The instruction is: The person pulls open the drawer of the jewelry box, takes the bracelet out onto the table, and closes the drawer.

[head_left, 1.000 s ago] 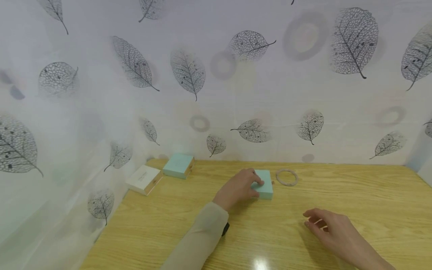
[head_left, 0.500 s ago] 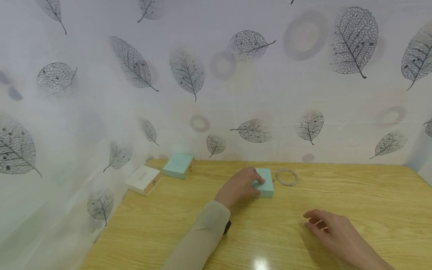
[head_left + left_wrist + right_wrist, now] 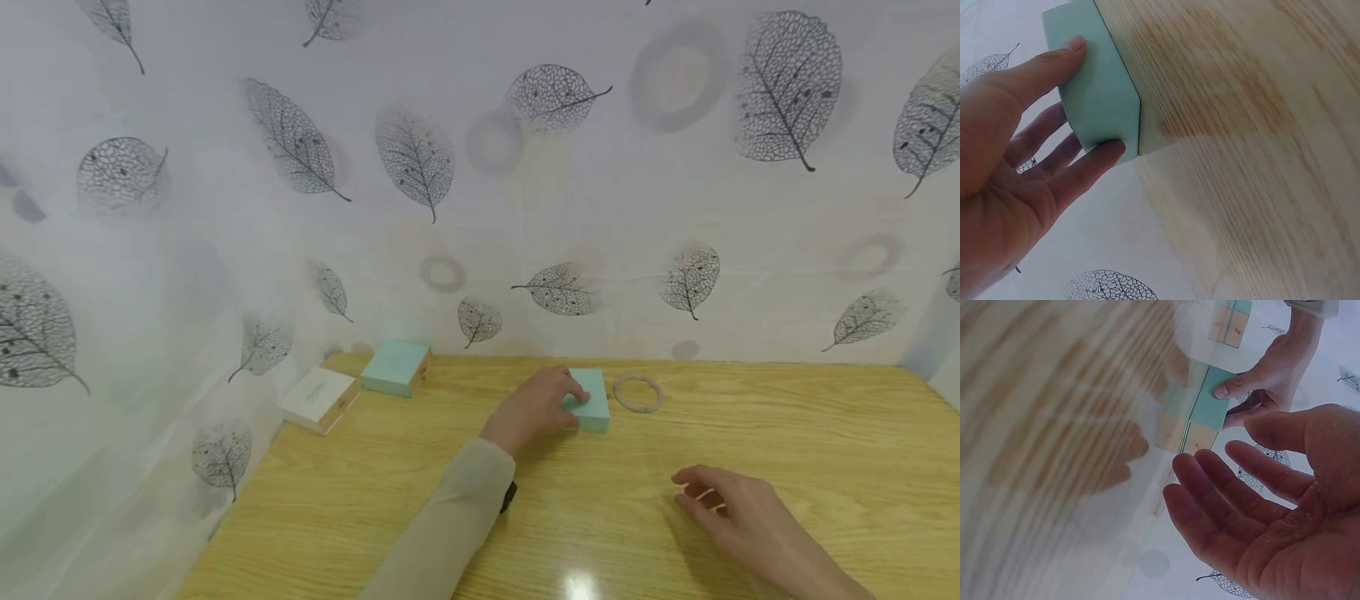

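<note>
My left hand (image 3: 534, 408) grips a mint-green box (image 3: 597, 402) lying flat near the back of the table. In the left wrist view the thumb presses one side of the box (image 3: 1100, 81), with the fingers at its other sides. A small tan tab at the box's right side comes close to a pale bangle (image 3: 637, 407) lying beside it. My right hand (image 3: 742, 510) hovers over the table in front of the bangle, fingers loosely bent and holding nothing. In the right wrist view this hand (image 3: 1266, 512) shows its palm, and the box's tan end (image 3: 1200, 437) appears beyond its fingertips.
A second mint-green box (image 3: 396, 367) and a white box (image 3: 321, 398) with a tan side lie at the table's back left corner. Behind the wood-grain table (image 3: 360, 500) hangs a white sheet (image 3: 480, 225) printed with dark leaves.
My left hand has slid the mint-green box a little toward the back of the table and slightly right, closer to the bangle. The right hand stays almost still.
</note>
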`<state>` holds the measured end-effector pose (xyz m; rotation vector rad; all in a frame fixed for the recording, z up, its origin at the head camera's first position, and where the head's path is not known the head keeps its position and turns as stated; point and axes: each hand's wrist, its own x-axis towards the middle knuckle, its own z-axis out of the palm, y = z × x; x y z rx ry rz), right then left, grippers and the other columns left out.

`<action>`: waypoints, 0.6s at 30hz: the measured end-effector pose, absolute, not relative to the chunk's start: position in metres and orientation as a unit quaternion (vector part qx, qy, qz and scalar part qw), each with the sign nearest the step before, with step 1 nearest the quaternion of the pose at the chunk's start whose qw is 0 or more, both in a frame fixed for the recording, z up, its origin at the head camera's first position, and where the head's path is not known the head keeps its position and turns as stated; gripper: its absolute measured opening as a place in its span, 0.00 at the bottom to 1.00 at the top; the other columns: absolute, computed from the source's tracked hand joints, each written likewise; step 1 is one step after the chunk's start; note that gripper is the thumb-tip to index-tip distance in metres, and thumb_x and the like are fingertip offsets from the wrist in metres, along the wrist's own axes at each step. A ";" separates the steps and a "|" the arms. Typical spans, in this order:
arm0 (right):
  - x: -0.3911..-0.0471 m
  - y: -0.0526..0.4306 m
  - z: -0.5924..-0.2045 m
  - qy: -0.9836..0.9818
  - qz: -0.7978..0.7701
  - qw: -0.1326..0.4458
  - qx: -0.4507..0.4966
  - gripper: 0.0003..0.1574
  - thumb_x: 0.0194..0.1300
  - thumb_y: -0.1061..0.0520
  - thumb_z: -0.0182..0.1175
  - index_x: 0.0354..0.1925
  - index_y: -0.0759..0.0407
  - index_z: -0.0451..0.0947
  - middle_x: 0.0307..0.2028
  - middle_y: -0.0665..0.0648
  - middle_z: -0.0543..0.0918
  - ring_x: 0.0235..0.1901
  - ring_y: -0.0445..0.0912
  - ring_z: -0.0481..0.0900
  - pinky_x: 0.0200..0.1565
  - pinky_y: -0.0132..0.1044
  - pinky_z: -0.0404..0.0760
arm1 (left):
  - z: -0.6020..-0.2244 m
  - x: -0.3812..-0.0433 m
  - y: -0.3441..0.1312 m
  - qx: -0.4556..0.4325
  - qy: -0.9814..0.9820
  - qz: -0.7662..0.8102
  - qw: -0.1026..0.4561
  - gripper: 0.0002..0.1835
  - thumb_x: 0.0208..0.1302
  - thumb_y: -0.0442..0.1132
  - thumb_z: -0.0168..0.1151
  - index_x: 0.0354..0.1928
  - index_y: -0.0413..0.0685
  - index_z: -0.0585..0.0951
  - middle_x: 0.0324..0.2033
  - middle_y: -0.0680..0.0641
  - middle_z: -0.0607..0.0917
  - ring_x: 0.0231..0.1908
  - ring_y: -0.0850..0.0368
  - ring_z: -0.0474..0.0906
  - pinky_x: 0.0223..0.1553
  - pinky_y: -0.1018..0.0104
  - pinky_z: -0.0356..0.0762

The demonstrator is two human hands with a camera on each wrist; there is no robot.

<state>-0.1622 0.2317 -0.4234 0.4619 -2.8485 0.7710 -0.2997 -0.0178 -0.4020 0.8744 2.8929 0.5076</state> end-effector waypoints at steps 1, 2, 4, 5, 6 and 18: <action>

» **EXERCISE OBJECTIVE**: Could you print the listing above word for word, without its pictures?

» **TASK SOLUTION**:
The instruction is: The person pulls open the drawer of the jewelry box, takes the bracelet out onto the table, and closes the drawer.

[head_left, 1.000 s ago] 
[head_left, 0.500 s ago] 
[head_left + left_wrist + right_wrist, now] 

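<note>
My left hand (image 3: 534, 408) grips a mint-green box (image 3: 597, 402) lying flat near the back of the table. In the left wrist view the thumb presses one side of the box (image 3: 1100, 81), with the fingers at its other sides. A small tan tab at the box's right side comes close to a pale bangle (image 3: 637, 407) lying beside it. My right hand (image 3: 742, 510) hovers over the table in front of the bangle, fingers loosely bent and holding nothing. In the right wrist view this hand (image 3: 1266, 512) shows its palm, and the box's tan end (image 3: 1200, 437) appears beyond its fingertips.
A second mint-green box (image 3: 396, 367) and a white box (image 3: 321, 398) with a tan side lie at the table's back left corner. Behind the wood-grain table (image 3: 360, 500) hangs a white sheet (image 3: 480, 225) printed with dark leaves.
My left hand has slid the mint-green box a little toward the back of the table and slightly right, closer to the bangle. The right hand stays almost still.
</note>
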`<state>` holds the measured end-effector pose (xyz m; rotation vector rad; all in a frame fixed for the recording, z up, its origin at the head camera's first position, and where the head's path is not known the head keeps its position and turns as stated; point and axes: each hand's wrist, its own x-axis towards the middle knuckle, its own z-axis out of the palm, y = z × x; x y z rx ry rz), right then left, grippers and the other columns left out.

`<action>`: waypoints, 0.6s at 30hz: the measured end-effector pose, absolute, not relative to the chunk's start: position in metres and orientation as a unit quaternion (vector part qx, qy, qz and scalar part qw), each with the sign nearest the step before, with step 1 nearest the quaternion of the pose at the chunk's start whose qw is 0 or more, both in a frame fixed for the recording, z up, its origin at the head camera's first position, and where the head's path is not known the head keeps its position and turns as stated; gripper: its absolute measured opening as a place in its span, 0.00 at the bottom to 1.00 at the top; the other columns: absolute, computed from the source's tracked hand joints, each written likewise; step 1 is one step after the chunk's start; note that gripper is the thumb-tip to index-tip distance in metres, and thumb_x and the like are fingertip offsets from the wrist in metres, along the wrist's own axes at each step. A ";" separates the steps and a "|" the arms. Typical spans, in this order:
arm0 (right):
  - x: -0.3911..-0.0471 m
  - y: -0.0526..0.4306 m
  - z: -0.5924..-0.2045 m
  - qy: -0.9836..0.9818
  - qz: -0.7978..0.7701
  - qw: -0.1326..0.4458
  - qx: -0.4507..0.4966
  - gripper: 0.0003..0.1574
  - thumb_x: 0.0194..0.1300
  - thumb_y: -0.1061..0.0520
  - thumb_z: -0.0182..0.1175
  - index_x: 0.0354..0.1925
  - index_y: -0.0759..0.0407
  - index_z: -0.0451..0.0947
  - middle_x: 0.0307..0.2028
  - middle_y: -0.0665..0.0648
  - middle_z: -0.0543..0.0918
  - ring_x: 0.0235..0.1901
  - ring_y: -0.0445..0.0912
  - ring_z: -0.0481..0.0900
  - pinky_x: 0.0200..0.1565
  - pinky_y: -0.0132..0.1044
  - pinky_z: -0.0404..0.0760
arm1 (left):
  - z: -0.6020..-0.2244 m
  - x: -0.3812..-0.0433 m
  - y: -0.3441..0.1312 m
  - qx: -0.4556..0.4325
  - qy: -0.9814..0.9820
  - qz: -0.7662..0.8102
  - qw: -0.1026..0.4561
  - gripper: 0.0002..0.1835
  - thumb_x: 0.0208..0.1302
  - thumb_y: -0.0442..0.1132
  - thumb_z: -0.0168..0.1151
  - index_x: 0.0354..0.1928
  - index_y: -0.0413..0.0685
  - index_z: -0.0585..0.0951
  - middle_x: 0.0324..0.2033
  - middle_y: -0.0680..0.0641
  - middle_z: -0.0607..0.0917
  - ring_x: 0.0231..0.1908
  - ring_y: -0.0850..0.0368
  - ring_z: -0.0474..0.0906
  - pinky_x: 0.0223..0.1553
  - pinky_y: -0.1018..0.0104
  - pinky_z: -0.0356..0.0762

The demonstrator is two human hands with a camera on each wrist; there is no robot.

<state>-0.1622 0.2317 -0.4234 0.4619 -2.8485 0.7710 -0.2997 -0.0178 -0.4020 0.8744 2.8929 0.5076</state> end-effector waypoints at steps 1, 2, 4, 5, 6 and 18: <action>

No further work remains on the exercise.